Is that selfish? To stay here where it's comfortable? Should I go to a different country? But where should I go? And what about adopting kids? And ending slavery? And doing Cru? Do I go on staff with Cru here? Or go to a different country? When? Where?

So many questions. They were running around my head in wild circles last night. I felt so agitated. There are so many things I could do to help, so many opportunities, so many options, and so many desires I have to serve. But what do I do? When do I do it? How do I know what God really wants?

And I've been begging to know. Saying, God, I don't know how I can help, how I can help fix these problems, God just tell me. I'll do anything. I'll go anywhere. I'll learn a new language and move to a new place and even if I never get to see my family again on this earth and have to leave all my friends it's okay. Whatever you want. Just tell me. Just let me know what you want me to do.

And this morning, God said to just be still. To be where I am, to not worry about the future, but to love people and serve people right here, right now.

See God knows how much I like to plan out the future, so He doesn't tell me what's going to happen. He wants me to just follow along and trust Him.
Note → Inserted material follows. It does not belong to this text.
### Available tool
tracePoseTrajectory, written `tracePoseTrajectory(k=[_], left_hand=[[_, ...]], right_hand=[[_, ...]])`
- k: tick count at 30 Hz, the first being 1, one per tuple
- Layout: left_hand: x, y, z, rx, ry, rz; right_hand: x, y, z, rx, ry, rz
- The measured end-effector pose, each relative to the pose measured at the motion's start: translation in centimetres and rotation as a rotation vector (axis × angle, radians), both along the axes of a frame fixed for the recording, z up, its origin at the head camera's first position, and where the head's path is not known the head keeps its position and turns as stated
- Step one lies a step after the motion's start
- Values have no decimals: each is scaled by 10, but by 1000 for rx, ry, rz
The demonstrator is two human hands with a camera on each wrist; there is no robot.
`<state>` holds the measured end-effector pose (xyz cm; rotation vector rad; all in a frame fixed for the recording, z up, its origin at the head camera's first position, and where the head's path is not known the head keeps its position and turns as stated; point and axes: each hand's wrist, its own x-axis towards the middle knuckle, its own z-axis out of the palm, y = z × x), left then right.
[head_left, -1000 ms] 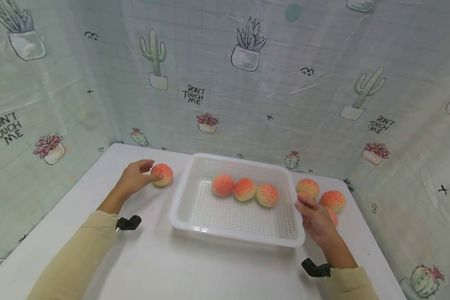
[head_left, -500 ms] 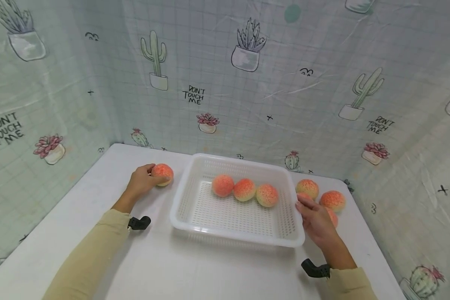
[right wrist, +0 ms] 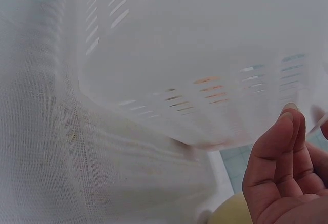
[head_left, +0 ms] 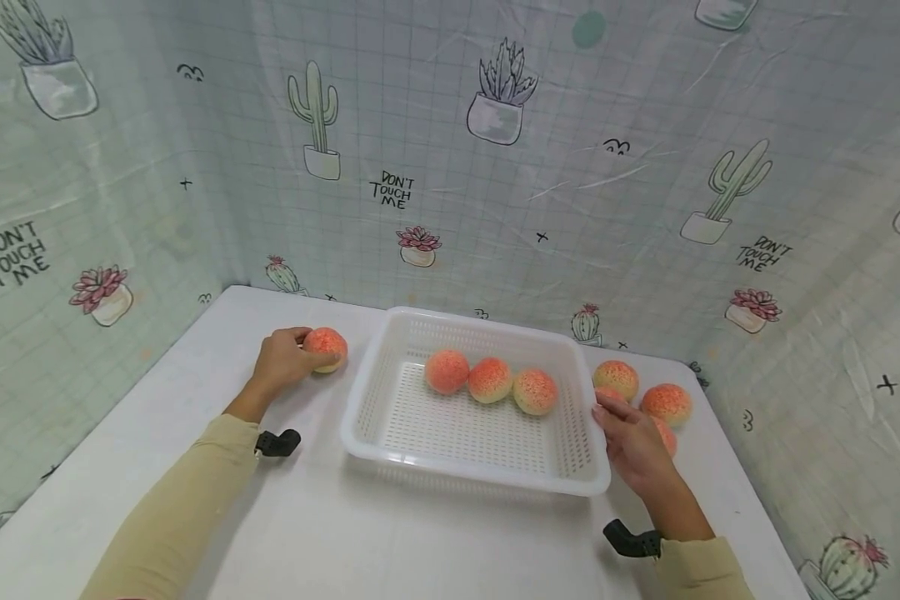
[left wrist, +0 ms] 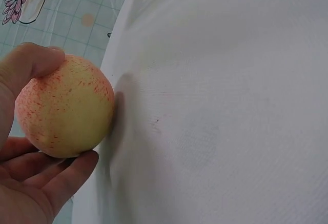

And I know this, but I still work myself into a frenzy and freak out a bit and beg to be told what to do and finally hear God telling me, gently, to be still, to trust Him, and to live in the here and the now instead of beating myself up about the past or trying to run into the future.

There's so little time on this earth, and I have no idea how long I'll even be on it. If I live in the future, wondering what I can and will do five, 10, 15 years from now...I'll miss out on what God can be doing through me right now. I'll miss out on opportunities to love the people who are in my life right now. I'll miss being able to serve, share the gospel now, be the hands and feet of Jesus now.

Because that's the point. To be still and know that He is God. To trust His Holy Name and His Perfect Will and do what He desires. To be open to whatever, wherever, whenever. And if whatever, wherever, and whenever is right here, right now, where I am, that's where I'm to be. And I can serve so much here and when it's time for me to go somewhere else, God will tell me. If He wants me in Africa, India, Russia, South America, or here in the United States, He'll make that clear. When it's time.

And until then, I'm to love and serve people, love and serve my Jesus, and most importantly, trust and be still.